Утром женщины вынесли из церкви ведра, отскребли их от вчерашней каши и начали варить новую. Из деревни пришел чисто выбритый («Как новенький!» — подумал капитан, пробуя свою, второго дня щетину) старичок Михаил Федорович.

— Какие будут указания? Вы в Москву дозвонились? — Он торжественно замер перед капитаном, только что руку не прижал к картузу.

— Указание одно — рыть. Ночью два раза самолеты пролетали, — сбавил голос Гаврилов. — Рыть надо, отец: женщины хоть себя спрячут.

Голос капитана как-то не вязался с настроением старичка, и тот, не сдаваясь, напомнил про ежи.

— Мои помощники вчера нарезали немного. Сейчас сваривать начнут. Откуда прикажете первые ставить?

— Это напоследки. Не убегут, — отмахнулся Гаврилов. — Рельса вообще не того… Балка нужна. Ну да ладно. Все будет хорошо, отец, — сказал он, чтоб хоть как-нибудь закончить разговор. — А меня простите. Две ночи не спал.

Студент, оставшись за капитана, побаловался печеной картошкой, похлебал из ведра кипящей каши и до следующей кормежки изнывал от безделья. Он уже три раза обошел всю будущую позицию, держась на дистанции от женщин, которые, отрываясь от копки, то и дело задирали его:

— Давай подмогни!

— Иди погреемся!

— Не холостуй, парень! — или в том же духе.

Будь их две или на крайний случай три, он бы нашел, как отшутиться, но такая прорва не манила, а скорей отпугивала. Поэтому с серьезным и мрачным лицом вышагивал он рядом с маленьким Михаилом Федоровичем, который с утра сиял, как жених или именинник.

— Мы потом соединим окопы. Получатся хорошие хода сообщения. А завтра можно будет и землянок нарыть. Шпалы теперь без дела остались. Накатом их уложим.

— Шпалы коротки, — отрезал студент. Суетящийся старичок порядком его раздражал.

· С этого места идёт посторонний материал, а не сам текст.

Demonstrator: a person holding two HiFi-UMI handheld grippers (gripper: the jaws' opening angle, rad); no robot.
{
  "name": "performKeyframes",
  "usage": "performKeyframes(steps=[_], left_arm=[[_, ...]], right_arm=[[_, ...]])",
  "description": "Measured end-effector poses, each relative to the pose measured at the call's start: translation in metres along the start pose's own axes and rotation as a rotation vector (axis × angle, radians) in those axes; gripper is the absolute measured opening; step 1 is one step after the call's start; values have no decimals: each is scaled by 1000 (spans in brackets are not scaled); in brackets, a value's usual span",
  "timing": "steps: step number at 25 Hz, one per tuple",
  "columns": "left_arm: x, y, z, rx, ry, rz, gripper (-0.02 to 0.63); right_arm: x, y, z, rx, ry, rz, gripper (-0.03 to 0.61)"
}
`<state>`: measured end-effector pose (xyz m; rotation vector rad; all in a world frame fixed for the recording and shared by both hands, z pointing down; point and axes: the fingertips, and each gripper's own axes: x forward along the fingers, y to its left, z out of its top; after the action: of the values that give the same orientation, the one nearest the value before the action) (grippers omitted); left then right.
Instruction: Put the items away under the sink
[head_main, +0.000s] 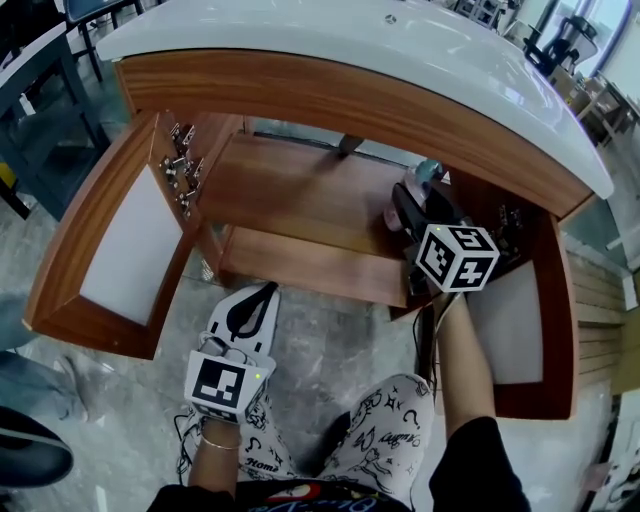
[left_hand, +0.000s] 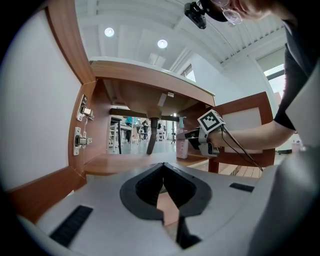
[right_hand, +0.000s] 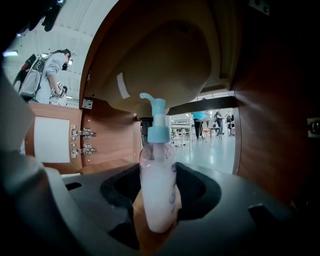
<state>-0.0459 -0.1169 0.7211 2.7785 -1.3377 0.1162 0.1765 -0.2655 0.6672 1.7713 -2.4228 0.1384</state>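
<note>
Placing step: the right gripper (head_main: 412, 205) grips a pink pump bottle (right_hand: 157, 185) upright over the right of the under-sink shelf (head_main: 300, 190) — next, probably set down and release — while the left gripper (left_hand: 164, 172) hangs near, closed and empty.

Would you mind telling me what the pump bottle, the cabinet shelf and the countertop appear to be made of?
Pump bottle: likely clear plastic, since pinkish liquid shows through; light blue plastic pump.
Cabinet shelf: wood or wood-look laminate, with brown grain and a satin finish.
Countertop: white, smooth and glossy; possibly stone or solid surface.
</note>
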Motion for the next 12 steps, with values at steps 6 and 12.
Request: performKeyframes(steps=[6,12], left_arm=[[3,2,0,-4,1,-2,9],[3,-1,2,-8,-6,-14,9]], right_arm=[[4,-2,1,8,1,-8,212],[5,-2,-1,15,-6,-32,212]])
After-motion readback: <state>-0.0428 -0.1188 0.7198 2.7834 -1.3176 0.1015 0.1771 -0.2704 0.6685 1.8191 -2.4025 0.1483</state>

— А ежи вы не видели? — хвалился тот через минуту. — Вот извольте, — и тащил водителя через дорогу, где в кювете лежали сваренные двухметровые обрезки рельсов.

— Мы по три соединяли. Думаете, достаточно? По четыре ребяткам трудновато везти на тачке, — радостно оправдывался старичок.

— Сойдет, — зевнул студент.

— Балка бы, конечно, лучше против танков. Но где ее взять? Приходится ограничиваться подручными средствами.